→ **Exercise**:
For the data below, report how many lines include the word "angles", and write nothing else.

--- Data shown ---

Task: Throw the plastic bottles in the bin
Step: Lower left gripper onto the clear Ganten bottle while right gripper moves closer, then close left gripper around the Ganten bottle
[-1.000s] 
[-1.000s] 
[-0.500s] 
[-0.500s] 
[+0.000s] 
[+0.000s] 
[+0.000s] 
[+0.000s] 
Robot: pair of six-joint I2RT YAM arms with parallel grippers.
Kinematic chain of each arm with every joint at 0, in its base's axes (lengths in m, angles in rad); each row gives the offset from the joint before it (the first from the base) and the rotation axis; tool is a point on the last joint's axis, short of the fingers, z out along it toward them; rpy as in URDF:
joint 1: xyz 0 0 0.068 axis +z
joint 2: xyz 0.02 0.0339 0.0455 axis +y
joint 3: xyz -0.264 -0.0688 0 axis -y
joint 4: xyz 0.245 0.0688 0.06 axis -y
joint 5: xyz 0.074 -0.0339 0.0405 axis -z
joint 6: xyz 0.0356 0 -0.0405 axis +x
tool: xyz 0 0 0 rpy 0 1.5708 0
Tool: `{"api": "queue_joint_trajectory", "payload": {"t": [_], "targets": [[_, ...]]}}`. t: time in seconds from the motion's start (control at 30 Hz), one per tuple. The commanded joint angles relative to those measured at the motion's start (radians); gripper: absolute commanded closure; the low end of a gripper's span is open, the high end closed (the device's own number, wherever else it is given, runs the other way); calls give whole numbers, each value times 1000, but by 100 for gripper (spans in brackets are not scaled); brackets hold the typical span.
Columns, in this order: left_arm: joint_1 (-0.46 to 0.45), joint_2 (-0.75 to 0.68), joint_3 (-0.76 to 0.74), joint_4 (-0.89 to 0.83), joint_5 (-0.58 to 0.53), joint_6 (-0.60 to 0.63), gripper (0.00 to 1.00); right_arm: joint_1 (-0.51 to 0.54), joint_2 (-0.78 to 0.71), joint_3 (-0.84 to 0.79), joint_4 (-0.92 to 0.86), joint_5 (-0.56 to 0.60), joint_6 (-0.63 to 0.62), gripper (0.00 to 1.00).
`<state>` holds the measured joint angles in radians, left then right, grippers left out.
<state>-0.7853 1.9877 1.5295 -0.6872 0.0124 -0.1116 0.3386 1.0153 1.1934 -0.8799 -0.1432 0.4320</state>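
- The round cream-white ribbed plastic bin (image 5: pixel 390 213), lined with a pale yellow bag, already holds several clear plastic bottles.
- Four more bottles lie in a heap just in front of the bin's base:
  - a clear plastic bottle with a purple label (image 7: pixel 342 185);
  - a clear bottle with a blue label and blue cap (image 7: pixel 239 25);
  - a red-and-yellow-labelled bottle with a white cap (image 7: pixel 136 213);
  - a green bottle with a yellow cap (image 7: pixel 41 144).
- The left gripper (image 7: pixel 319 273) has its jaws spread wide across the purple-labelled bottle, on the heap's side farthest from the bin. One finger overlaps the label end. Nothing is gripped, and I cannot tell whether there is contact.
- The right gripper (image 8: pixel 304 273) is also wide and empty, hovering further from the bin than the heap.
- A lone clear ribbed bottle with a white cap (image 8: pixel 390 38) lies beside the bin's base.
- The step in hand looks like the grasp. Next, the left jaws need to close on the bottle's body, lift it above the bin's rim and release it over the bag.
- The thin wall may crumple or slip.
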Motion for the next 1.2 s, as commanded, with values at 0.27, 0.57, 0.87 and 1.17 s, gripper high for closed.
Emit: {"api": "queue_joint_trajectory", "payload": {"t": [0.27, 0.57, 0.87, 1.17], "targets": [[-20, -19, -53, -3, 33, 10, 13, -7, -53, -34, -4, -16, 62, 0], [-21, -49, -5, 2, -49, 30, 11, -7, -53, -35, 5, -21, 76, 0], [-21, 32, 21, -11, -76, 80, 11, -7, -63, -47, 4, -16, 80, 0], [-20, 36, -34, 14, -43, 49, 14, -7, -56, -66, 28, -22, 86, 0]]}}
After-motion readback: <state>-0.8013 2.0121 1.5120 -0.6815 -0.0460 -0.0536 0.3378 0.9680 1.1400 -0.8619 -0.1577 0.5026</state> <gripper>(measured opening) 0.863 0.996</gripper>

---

→ **Answer to the exercise**:
3